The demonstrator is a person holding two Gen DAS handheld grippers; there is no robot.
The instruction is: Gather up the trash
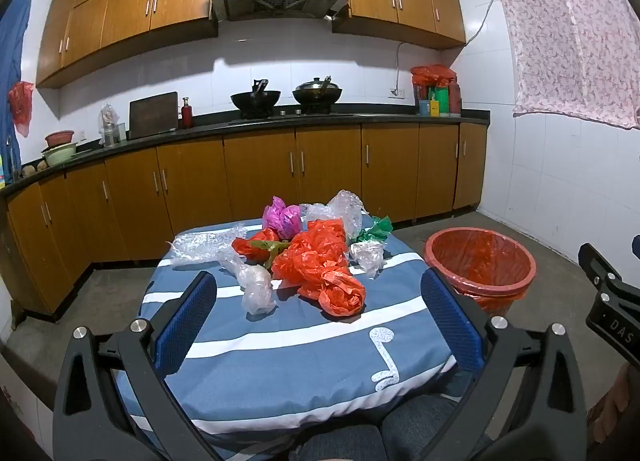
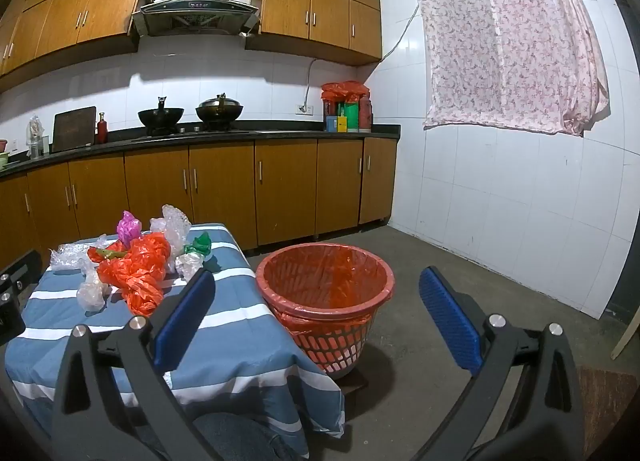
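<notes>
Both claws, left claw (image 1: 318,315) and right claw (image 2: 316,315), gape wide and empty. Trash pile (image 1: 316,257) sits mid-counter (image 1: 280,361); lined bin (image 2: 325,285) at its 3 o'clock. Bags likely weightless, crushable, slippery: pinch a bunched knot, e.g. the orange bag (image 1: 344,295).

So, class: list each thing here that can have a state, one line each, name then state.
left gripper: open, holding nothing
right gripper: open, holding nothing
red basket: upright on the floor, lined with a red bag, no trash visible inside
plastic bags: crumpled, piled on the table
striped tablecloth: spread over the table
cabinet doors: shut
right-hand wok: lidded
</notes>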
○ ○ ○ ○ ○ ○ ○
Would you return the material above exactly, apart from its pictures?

FINISHED TASK:
The demonstrator is a person holding two Gen DAS handheld grippers; there is no robot.
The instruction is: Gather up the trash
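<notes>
Both claws, left claw (image 1: 318,315) and right claw (image 2: 316,315), gape wide and empty. Trash pile (image 1: 316,257) sits mid-counter (image 1: 280,361); lined bin (image 2: 325,285) at its 3 o'clock. Bags likely weightless, crushable, slippery: pinch a bunched knot, e.g. the orange bag (image 1: 344,295).

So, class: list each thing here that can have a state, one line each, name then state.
left gripper: open, holding nothing
right gripper: open, holding nothing
red basket: upright on the floor, lined with a red bag, no trash visible inside
plastic bags: crumpled, piled on the table
striped tablecloth: spread over the table
cabinet doors: shut
right-hand wok: lidded
</notes>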

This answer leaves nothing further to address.